▶ [Data section]:
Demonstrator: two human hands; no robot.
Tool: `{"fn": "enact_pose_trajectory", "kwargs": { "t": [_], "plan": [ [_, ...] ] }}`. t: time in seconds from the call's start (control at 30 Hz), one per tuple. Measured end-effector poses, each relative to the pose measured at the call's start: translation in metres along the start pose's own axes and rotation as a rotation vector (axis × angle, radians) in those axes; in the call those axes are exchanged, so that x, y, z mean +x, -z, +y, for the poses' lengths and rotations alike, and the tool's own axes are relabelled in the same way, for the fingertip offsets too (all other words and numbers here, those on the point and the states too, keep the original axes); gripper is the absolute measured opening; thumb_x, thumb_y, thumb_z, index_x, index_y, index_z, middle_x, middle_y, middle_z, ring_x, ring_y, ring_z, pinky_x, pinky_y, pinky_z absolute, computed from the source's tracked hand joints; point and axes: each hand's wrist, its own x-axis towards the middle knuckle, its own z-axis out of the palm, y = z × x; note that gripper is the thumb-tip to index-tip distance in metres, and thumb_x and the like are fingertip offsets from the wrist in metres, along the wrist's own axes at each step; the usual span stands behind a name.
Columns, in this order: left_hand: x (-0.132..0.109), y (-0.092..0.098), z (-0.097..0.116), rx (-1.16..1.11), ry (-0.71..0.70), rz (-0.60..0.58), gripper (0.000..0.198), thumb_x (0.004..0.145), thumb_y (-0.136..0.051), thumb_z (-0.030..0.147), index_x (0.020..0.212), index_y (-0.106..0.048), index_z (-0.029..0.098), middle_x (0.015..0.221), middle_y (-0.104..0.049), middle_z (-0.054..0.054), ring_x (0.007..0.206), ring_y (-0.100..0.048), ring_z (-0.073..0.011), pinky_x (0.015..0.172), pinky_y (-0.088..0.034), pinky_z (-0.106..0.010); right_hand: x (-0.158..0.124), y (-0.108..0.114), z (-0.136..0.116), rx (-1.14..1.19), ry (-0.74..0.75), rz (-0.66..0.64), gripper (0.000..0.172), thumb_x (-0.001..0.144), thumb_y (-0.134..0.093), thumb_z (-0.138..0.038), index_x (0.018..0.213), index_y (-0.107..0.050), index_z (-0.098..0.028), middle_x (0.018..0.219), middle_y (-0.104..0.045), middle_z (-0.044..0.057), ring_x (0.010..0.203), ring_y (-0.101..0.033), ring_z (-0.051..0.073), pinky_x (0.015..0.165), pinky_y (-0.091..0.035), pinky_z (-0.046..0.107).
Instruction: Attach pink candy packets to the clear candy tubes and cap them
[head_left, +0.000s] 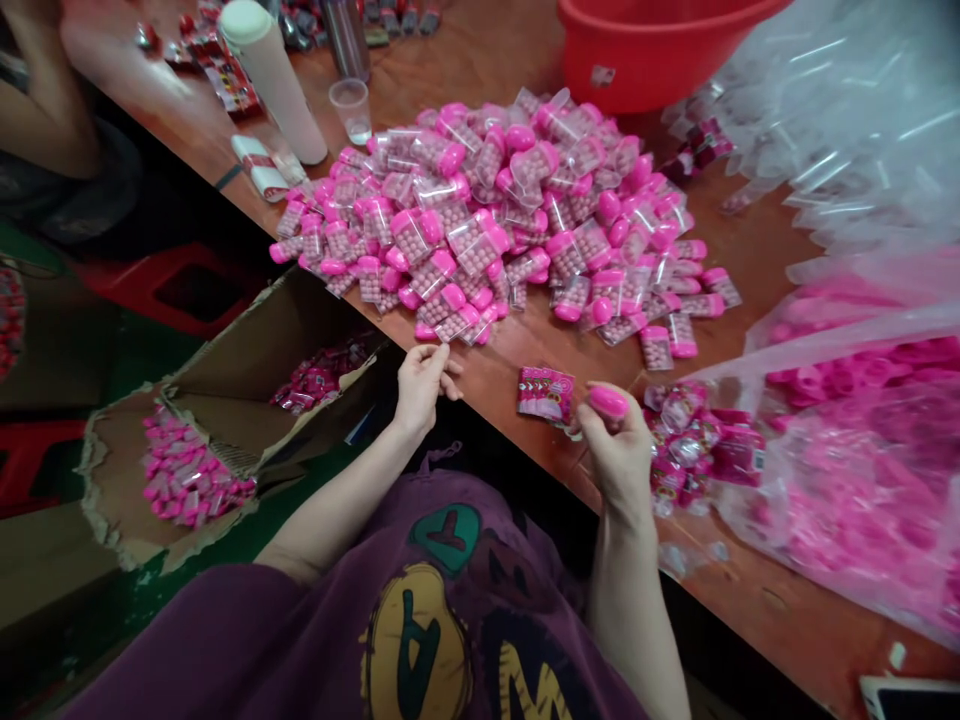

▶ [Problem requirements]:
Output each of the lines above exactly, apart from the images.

▶ [Exercise solution]:
Demonstrator: two human hands; no robot.
Tool: `{"fn": "enact_pose_trajectory", "kwargs": { "t": [_], "plan": [ [_, ...] ] }}`. t: time in seconds from the call's start (control at 30 Hz), one per tuple. Measured end-effector poses, each relative to the pose measured at the call's start: translation in metres along the start pose's own axes and rotation as a rotation vector (axis × angle, radians) in those axes; in the call those axes are exchanged, so that x, y, z mean +x, -z, +y, for the poses' lengths and rotations alike, and the tool's own axes are relabelled in the same way, for the fingertip offsets too (all other words and numbers here, those on the point and the states too, keep the original axes); gripper is the absolute measured opening; thumb_x, thumb_y, thumb_z, index_x, index_y, index_z, middle_x, middle_y, middle_z, ring_x, ring_y, ring_z, pinky_x, pinky_y, pinky_z absolute, computed from the source's tracked hand joints; point and axes: each hand's wrist, its own x-axis towards the middle knuckle, its own z-axis out of the palm, y = z × x; note that gripper is the thumb-tip to index-tip distance in metres, and thumb_x and the like are fingertip offsets from the wrist in metres, along the wrist's own axes at each step; the usual span stands behind a name.
Columns, in this order: left_hand: x (-0.132..0.109), y (-0.092..0.098), z (-0.097..0.116), rx (-1.16..1.11), ry (-0.71..0.70), rz (-0.60..0.58), gripper (0.000..0.198), thumb_x (0.004..0.145), thumb_y (-0.136..0.051), thumb_z (-0.030..0.147), index_x (0.020..0.212), index_y (-0.106..0.048), index_z (-0.029..0.098), middle_x (0.015..0.221), middle_y (-0.104..0.049), middle_z (-0.054..0.054), ring_x (0.007..0.206), ring_y (-0.100..0.048), ring_z (-0.073..0.011), pinky_x (0.015..0.172), pinky_y (-0.088..0.034), pinky_z (-0.106..0.010); right_hand: x (-0.158..0.124), y (-0.108..0.114), z (-0.136..0.116), rx (-1.14..1.19), ry (-0.74..0.75), rz (-0.66..0.64), gripper (0.000..0.172), thumb_x (-0.001..0.144), thumb_y (-0.134..0.093), thumb_z (-0.138..0.038), index_x (0.018..0.213), index_y (-0.107..0.050), index_z (-0.098..0.028), middle_x (0.018..0.219), middle_y (-0.104..0.045), middle_z (-0.044..0.057), ring_x (0.010..0.203), ring_y (-0.101..0.033), ring_z (-0.051..0.073), pinky_x (0.015..0.165), pinky_y (-0.091..0.035), pinky_z (-0.046..0.107).
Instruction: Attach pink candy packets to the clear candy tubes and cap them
[head_left, +0.000s] 

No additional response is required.